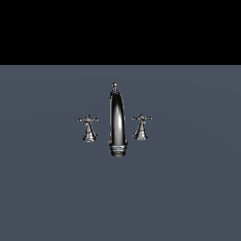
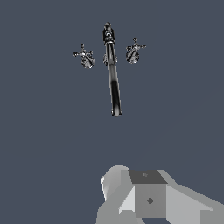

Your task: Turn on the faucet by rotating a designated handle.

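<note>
The chrome faucet [image 1: 117, 123] stands upright on the flat grey-blue surface, with a tall arched spout, a ringed base and a small finial [image 1: 114, 85] on top. One cross-topped handle [image 1: 88, 128] sits toward the exterior view's left of the spout, the other handle [image 1: 140, 126] toward its right. The wrist view looks down on the same faucet [image 2: 113, 74] and its two handles [image 2: 85, 57] [image 2: 134, 51] from well away. A grey blocky piece of the arm [image 2: 148, 197] fills that picture's edge; no separate fingers can be made out. The arm does not appear in the exterior view.
The grey-blue surface [image 1: 188, 188] spreads around the faucet on all sides. A black band lies behind its far edge in the exterior view.
</note>
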You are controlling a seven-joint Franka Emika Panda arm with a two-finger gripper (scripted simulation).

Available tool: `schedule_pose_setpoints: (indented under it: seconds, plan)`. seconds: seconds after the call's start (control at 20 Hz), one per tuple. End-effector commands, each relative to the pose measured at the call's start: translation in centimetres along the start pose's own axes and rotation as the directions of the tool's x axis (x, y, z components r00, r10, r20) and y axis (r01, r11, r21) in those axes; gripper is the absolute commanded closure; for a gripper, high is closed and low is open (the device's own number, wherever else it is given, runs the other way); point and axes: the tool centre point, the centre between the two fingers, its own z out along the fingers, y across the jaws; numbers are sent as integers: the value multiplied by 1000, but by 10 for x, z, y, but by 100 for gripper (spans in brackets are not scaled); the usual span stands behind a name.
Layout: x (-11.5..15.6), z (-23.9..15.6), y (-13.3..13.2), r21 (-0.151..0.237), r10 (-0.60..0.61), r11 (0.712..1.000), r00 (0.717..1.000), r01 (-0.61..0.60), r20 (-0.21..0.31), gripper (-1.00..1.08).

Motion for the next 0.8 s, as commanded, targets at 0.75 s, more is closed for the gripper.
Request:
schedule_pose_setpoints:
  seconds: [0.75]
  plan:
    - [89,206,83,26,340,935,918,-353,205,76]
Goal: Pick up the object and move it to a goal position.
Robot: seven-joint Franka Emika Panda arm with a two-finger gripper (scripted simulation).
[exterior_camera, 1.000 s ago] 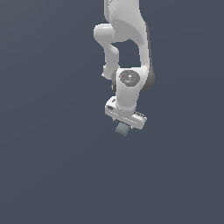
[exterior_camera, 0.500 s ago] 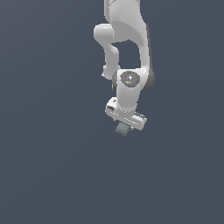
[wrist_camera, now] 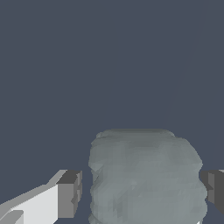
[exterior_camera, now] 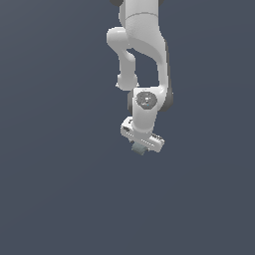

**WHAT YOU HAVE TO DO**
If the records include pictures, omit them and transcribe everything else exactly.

**RESPONSE AREA**
Your task: Turn on the faucet by rotating a designated handle.

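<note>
The chrome faucet [image 1: 117, 123] stands upright on the flat grey-blue surface, with a tall arched spout, a ringed base and a small finial [image 1: 114, 85] on top. One cross-topped handle [image 1: 88, 128] sits toward the exterior view's left of the spout, the other handle [image 1: 140, 126] toward its right. The wrist view looks down on the same faucet [image 2: 113, 74] and its two handles [image 2: 85, 57] [image 2: 134, 51] from well away. A grey blocky piece of the arm [image 2: 148, 197] fills that picture's edge; no separate fingers can be made out. The arm does not appear in the exterior view.
The grey-blue surface [image 1: 188, 188] spreads around the faucet on all sides. A black band lies behind its far edge in the exterior view.
</note>
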You are controlling a seven-joint Franka Emika Panda arm with a two-finger gripper (scripted simulation).

Available tool: `schedule_pose_setpoints: (indented under it: seconds, plan)`. seconds: seconds after the call's start (control at 20 Hz), one per tuple. End-effector commands, each relative to the pose measured at the call's start: translation in centimetres along the start pose's own axes and rotation as the directions of the tool's x axis (x, y, z components r00, r10, r20) and y axis (r01, r11, r21) in those axes; gripper is the absolute commanded closure; for a gripper, high is closed and low is open (the device's own number, wherever else it is given, runs the other way); point and axes: the tool centre point, the centre between the two fingers, its own z out along the fingers, y across the jaws; numbers are sent as integers: the value multiplied by 1000, but by 10 for x, z, y, but by 100 for gripper (spans in brackets are not scaled); the usual span stands behind a name.
Layout: x (-11.5..15.6), z (-23.9..15.6), y (-13.3..13.2), r21 (-0.151..0.237), r10 (-0.60..0.61), r11 (0.712..1.000), r00 (0.717..1.000), r01 (-0.61..0.60), r20 (-0.21..0.31), gripper (-1.00..1.08).

Motion for the next 0.8 s, as commanded, targets at 0.75 s, more is closed for the gripper.
Request:
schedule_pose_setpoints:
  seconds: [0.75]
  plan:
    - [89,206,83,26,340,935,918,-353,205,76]
Goal: Pick up the object and move it to a goal position.
Robot: seven-joint Franka Emika Panda arm with a two-finger gripper (scripted simulation).
[exterior_camera, 1.000 s ago] 
[exterior_camera, 0.500 s ago] 
[wrist_camera, now] 
[exterior_camera, now] 

Nothing further is required for this answer.